EXERCISE BRIEF – Go through the material below, find each line with the word "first", and copy those lines.

INFORMATION SHOWN –
+-------+

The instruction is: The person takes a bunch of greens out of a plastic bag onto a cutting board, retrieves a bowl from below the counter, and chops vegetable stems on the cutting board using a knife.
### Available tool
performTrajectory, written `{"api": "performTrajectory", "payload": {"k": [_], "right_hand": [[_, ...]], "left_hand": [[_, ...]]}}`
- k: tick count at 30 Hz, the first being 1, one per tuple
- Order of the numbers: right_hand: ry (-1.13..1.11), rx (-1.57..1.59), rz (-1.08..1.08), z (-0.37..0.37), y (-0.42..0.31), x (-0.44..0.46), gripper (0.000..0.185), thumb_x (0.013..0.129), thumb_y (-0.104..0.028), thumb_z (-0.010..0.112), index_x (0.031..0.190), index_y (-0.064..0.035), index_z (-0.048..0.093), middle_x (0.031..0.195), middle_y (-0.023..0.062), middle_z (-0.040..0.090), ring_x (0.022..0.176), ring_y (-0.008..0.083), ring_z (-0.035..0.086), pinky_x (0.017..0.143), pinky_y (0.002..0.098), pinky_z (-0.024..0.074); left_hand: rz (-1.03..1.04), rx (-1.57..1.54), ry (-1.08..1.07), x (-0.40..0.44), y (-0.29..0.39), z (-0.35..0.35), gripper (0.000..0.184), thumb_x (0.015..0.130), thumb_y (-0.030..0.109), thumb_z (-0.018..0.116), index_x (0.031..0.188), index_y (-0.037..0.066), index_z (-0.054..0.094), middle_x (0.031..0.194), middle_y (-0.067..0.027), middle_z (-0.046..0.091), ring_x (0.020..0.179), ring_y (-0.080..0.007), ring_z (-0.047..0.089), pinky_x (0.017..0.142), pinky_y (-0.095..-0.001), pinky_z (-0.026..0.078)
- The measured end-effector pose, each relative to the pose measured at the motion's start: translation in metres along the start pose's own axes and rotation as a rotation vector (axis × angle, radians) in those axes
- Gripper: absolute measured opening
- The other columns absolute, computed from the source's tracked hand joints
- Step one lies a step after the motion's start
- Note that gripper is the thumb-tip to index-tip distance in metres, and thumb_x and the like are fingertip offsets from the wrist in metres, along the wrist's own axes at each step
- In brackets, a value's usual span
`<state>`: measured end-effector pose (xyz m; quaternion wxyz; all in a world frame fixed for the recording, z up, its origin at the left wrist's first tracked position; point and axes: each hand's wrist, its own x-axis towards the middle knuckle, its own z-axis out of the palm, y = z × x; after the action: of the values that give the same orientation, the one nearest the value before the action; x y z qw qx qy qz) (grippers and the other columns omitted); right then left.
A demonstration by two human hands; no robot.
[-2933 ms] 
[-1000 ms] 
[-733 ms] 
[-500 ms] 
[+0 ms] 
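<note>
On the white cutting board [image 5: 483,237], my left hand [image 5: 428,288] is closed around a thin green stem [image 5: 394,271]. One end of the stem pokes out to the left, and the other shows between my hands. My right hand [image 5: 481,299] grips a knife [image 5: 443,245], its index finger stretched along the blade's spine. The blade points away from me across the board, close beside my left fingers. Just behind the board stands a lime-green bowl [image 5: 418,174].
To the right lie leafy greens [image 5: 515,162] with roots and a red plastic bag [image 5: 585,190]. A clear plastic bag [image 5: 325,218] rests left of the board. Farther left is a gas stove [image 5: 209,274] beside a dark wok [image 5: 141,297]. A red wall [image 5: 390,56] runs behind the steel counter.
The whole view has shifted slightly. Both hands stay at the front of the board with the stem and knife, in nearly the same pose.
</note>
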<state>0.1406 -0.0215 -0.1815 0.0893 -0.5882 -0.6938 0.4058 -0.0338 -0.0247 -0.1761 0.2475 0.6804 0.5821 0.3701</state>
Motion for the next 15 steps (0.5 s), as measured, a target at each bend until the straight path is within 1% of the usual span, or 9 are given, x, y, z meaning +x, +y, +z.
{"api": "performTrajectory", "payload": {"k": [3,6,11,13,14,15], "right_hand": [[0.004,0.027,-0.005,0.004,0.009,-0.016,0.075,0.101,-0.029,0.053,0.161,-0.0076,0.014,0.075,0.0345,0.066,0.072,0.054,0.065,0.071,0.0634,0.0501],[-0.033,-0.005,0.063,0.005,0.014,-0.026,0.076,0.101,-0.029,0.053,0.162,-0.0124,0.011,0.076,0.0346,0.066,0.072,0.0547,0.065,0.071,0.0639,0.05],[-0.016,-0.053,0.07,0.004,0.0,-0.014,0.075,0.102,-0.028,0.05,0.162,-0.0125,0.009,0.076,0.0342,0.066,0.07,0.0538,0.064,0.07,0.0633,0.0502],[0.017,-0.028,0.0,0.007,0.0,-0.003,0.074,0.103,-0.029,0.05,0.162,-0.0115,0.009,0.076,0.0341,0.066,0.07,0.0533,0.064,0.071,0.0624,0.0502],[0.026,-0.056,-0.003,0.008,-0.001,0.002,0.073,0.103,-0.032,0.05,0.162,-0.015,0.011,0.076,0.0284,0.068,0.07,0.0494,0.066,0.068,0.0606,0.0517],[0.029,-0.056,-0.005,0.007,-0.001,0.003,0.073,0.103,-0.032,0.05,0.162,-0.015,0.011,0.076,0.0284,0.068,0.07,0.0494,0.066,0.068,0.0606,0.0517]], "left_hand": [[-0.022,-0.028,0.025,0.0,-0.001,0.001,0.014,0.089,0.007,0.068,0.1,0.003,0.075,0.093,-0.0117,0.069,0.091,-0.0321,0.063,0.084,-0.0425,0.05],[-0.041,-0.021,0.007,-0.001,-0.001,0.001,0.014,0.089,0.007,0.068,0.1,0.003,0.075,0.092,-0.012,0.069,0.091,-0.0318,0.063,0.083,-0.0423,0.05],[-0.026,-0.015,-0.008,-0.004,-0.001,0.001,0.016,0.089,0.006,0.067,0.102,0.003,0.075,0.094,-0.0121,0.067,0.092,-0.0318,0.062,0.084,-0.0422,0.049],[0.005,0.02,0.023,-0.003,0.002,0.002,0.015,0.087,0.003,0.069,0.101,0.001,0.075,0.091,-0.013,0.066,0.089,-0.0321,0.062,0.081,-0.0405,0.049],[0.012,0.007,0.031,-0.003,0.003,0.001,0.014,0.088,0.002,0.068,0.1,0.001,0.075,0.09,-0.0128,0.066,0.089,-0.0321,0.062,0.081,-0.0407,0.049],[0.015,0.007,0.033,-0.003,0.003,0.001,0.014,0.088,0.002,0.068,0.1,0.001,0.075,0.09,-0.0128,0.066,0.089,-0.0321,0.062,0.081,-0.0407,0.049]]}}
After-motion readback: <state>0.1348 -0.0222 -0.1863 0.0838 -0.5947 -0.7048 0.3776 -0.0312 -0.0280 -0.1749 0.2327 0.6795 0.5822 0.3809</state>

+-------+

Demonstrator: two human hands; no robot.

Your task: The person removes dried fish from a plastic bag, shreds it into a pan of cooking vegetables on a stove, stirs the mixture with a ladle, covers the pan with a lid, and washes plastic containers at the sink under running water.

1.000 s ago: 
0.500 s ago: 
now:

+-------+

THE COMPLETED TASK –
- k: tick count at 30 Hz, the first being 1, one per tuple
`<state>`: measured end-effector pose (xyz m; quaternion wxyz; all in a world frame fixed for the recording, z up, its origin at the left wrist's first tracked position; point and axes: each hand's wrist, its own x-axis towards the middle knuckle, its own z-axis out of the palm, y = z × x; after the action: of the values that give the same orientation, the one nearest the value before the action; x y z qw qx qy qz) (grippers and the other columns omitted); right then left.

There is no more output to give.